---- AVAILABLE DATA

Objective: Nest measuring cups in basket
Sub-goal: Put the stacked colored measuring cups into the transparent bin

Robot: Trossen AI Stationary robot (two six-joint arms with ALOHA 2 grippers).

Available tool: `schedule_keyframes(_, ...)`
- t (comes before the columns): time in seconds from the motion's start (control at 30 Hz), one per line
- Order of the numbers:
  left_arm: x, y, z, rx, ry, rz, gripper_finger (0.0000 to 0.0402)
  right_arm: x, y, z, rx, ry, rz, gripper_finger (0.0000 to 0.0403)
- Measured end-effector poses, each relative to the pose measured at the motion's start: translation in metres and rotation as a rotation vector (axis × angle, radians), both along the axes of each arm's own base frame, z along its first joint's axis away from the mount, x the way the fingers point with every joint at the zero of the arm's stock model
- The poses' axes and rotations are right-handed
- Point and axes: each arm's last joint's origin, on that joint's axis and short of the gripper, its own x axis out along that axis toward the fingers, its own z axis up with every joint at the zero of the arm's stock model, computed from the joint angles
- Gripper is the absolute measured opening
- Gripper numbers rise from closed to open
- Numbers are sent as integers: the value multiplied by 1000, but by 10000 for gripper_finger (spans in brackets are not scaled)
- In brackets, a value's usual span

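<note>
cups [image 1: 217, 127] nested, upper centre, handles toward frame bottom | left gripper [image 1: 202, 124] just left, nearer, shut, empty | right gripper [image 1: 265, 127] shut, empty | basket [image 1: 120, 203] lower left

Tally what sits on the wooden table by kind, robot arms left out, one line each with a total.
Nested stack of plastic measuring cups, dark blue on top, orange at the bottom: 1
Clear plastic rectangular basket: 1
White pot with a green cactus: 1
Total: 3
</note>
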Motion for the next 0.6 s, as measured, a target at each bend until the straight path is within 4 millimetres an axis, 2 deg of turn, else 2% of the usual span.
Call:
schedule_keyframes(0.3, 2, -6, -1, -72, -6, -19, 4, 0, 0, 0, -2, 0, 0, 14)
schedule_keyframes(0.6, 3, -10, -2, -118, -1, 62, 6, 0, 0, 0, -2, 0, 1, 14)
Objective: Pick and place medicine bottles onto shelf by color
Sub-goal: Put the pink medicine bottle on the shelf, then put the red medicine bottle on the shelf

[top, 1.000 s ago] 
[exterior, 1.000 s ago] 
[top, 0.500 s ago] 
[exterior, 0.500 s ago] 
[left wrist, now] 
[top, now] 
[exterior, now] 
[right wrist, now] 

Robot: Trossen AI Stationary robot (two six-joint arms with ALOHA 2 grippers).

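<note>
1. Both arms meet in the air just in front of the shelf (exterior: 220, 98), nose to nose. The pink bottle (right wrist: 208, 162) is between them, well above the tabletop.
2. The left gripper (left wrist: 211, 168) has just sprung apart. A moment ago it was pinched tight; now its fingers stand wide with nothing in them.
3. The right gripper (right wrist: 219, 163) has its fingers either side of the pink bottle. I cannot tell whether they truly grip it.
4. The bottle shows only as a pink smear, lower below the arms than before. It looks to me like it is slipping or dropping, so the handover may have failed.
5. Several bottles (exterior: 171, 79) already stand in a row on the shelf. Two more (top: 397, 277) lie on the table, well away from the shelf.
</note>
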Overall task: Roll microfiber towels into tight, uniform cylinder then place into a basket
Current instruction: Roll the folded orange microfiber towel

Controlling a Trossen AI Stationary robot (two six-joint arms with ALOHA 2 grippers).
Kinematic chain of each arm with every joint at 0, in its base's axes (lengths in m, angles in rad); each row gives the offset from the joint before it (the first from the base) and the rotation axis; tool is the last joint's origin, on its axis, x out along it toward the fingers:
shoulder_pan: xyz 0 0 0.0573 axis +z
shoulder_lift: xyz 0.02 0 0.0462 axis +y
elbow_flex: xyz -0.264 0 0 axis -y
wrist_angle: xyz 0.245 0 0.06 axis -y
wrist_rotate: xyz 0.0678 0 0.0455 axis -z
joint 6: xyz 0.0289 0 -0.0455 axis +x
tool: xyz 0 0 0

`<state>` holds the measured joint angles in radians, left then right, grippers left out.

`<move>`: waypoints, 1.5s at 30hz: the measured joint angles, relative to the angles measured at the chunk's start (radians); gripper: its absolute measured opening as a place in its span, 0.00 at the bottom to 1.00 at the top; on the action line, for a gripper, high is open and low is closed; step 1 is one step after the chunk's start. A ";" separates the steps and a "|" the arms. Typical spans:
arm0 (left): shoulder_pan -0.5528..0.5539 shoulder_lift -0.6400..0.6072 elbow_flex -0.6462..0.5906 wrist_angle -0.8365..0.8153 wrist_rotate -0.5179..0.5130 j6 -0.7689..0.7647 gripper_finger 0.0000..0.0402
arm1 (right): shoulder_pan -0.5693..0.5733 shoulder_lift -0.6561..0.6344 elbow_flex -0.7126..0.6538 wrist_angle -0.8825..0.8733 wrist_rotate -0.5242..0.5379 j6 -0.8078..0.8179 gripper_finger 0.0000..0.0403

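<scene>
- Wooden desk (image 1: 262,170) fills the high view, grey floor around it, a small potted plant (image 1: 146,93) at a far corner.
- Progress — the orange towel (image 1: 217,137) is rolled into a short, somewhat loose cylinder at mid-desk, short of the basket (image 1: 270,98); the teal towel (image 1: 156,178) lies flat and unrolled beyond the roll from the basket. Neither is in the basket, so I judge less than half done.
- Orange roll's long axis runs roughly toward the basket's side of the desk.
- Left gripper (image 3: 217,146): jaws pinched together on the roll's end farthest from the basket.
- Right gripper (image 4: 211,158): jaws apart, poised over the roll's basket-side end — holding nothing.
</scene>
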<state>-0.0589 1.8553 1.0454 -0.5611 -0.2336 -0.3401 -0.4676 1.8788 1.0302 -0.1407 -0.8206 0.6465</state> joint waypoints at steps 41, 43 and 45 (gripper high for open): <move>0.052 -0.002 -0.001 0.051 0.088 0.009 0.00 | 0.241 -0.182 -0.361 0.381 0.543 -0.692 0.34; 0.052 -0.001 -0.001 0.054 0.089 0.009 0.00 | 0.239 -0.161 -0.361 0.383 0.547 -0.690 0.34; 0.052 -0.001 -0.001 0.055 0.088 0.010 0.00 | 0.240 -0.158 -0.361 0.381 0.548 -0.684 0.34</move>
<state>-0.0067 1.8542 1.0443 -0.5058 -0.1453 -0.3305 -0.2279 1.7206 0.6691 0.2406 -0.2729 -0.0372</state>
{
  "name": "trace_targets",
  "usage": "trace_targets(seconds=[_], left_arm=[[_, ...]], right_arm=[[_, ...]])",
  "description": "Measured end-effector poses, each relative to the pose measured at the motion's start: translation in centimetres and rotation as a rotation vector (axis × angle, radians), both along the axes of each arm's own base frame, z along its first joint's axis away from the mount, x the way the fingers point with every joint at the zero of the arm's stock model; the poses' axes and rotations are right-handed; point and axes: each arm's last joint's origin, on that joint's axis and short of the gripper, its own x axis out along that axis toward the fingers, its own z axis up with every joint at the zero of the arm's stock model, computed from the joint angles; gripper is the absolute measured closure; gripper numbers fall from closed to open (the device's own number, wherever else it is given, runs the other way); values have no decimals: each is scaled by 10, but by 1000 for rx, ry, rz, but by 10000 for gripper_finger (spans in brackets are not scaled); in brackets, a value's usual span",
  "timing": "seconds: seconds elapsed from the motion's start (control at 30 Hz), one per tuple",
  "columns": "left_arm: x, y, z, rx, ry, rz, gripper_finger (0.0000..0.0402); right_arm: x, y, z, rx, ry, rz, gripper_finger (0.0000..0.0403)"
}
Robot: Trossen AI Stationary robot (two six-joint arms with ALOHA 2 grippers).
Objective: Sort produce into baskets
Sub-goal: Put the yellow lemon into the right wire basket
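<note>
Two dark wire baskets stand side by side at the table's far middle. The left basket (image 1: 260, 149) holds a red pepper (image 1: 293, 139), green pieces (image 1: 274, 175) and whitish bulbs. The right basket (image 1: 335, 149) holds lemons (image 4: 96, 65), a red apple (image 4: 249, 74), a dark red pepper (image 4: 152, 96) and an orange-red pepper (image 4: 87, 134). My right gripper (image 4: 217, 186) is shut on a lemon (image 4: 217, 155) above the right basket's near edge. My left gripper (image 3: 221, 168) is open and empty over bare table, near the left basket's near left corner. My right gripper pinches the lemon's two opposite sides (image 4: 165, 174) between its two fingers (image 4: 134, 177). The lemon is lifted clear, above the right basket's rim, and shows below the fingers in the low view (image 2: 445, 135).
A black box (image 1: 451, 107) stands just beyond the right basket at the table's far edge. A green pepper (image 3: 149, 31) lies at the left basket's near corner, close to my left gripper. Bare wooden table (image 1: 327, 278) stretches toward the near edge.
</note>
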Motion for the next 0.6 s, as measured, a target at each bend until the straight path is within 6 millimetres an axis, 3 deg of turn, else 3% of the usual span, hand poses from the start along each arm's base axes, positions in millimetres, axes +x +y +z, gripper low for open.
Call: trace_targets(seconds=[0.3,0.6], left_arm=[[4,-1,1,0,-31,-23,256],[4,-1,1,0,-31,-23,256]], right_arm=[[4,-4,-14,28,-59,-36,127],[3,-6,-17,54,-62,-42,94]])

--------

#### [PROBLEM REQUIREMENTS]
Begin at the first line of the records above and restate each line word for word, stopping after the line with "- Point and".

#### [SOLUTION FOR THIS EXERCISE]
Objective: Nest measuring cups in basket
Sub-goal: Put the stacked colored measuring cups into the transparent bin

Robot: Trossen AI Stationary robot (two six-joint arms with ALOHA 2 grippers).

Available tool: `schedule_keyframes(_, ...)`
- t (comes before the columns): time in seconds from the motion's start (control at 30 Hz), one per line
- Order of the numbers:
  left_arm: x, y, z, rx, ry, rz, gripper_finger (0.0000 to 0.0402)
  right_arm: x, y, z, rx, ry, rz, gripper_finger (0.0000 to 0.0403)
- Measured end-effector poses, each relative to the pose measured at the motion's start: translation in metres and rotation as a rotation vector (axis × angle, radians), both along the axes of each arm's own base frame, z along its first joint's axis away from the mount, x the way the fingers point with every joint at the zero of the arm's stock model
- The poses' axes and rotations are right-handed
- Point and axes: each arm's last joint's origin, on that joint's axis and short of the gripper, its own x axis out along that axis toward the fingers, its own z axis up with every joint at the zero of the arm's stock model, computed from the joint angles

With that, the answer is finished.